A slight variation on the query gives you just the transactions that are currently still open:

SELECT TOP 5
      xactid,
      count(*) as "records_in_xact"
FROM      syslogs
GROUP BY  xactid
HAVING
xactid NOT IN ( SELECT xactid FROM  syslogs
    WHERE op = 17 /*checkpoint is atomic, no commit*/
    OR op = 30 /*commit tran */ 
)
ORDER BY count(*)

You can now plug the session id (page,row) values into dbcc log to get the BEGINXACT log record for the transaction which will give you the uid of the user, the spid, the transaction name and when it started.
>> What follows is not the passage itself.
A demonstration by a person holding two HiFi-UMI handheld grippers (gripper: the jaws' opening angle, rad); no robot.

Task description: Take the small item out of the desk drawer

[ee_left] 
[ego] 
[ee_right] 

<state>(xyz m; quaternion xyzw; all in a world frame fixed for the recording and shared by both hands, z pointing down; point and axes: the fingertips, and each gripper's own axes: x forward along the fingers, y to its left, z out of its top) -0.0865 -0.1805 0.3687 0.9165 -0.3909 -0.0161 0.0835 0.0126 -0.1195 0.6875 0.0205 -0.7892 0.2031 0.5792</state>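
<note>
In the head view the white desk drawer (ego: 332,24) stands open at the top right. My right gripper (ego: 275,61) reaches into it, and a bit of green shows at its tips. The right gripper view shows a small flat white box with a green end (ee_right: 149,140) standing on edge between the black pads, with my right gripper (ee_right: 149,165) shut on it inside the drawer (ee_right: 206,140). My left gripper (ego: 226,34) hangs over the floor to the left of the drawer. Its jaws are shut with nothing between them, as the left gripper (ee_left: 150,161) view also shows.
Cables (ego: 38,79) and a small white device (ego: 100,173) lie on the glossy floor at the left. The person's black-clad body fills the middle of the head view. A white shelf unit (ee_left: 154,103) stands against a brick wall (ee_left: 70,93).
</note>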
dbcc log(dbid, 1, <session page>, <session row>, 1,0)

LOG SCAN DEFINITION:
Database id : 2
Forward scan: starting at beginning of log
Log records for session id 935,21,0
Log operation type BEGINXACT (0)
maximum of 1 log records.

LOG RECORDS:
BEGINXACT (935,21) sessionid=935,21,0
attcnt=1 rno=21 op=0 padlen=1 sessionid=935,21,0 len=76
odc_stat=0x0000 (0x0000)
loh_status: 0x0 (0x00000000)
masterxsid=(invalid sessionid)
xstat=XBEG_ENDXACT,
spid=19 suid=1 uid=1 masterdbid=0 dtmcord=0
name=$user_transaction time=Nov 16 2010 10:42:19:910AM


Total number of log records 1
DBCC execution completed. If DBCC printed error messages, contact a user
with
System Administrator (SA) role.

Note:  You can easily generate the DBCC command by adding the following as a column in the select list:


"dbcc log( "
  + db_name()
  + ",1, "
  + str(convert(int,xactid),10,0)
  + ", "
  + str(convert(smallint, substring(xactid,5,2)),10,0)
  + ", 1, 0)" as "dbcc command"

4) DBCC LOG

DBCC LOG can provide far more information, but is a less convenient brute force method.

Given a spid <spid>, you can get the beginxact log records (and thus the session ids) for every transaction that spid has started.

set switch on 3604  -- sends dbcc output to client
go
dbcc log(<dbid>, -<spid>, -3,0)
go

You can get the BEGINXACT log records for all spids with

dbcc log(<dbid>, 0, 0,0, <records>,0)

Passing a positive number for <records> will give you the that many of the oldest BEGINXACTS; passing a negative number will give you the most recent records.

For each of those session ids, you can dump all the log records for that session with

dbcc log(<dbid>, 1, <session page>, <session row>)

Save that output to a file and use grep/awk/perl to extract the value for the "len" field of each record and sum those up. The result will be the total amount of log space on disk directly used by the log records for that spid.  It does not account for any share of the unused space on log pages holding these records.